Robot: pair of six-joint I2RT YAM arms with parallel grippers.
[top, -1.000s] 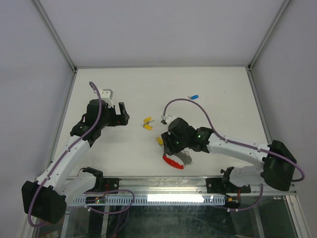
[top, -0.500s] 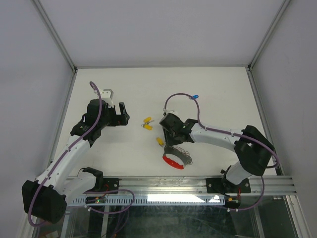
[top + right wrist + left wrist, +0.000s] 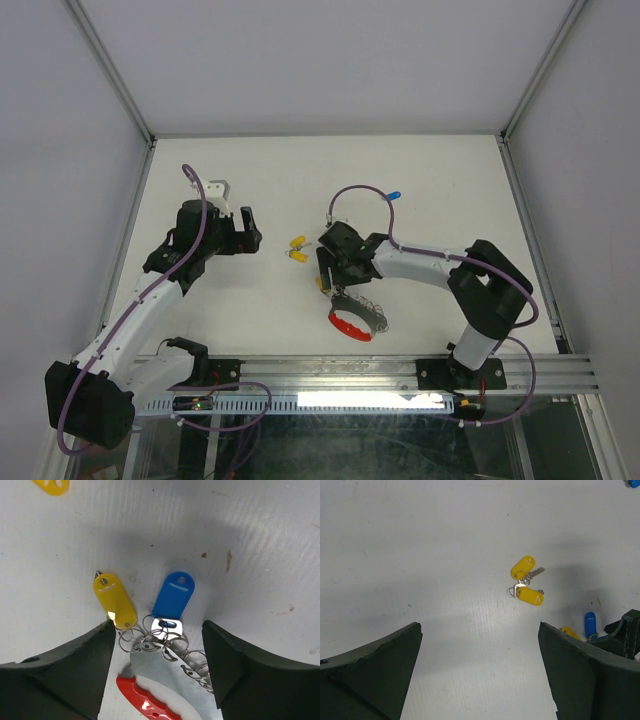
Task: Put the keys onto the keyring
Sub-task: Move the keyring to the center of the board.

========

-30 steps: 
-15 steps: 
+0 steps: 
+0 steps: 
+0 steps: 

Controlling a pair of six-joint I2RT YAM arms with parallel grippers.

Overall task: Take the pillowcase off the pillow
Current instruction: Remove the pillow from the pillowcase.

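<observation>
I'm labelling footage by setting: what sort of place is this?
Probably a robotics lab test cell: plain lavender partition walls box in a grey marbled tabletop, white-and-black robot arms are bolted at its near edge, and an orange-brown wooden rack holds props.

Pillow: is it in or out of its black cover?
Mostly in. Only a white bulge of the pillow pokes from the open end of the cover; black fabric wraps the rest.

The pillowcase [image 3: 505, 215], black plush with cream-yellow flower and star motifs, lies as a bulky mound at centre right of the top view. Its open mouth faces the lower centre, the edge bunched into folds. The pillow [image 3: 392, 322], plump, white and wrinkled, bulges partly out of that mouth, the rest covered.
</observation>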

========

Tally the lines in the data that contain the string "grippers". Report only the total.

◆ **Solution for this exercise**: 2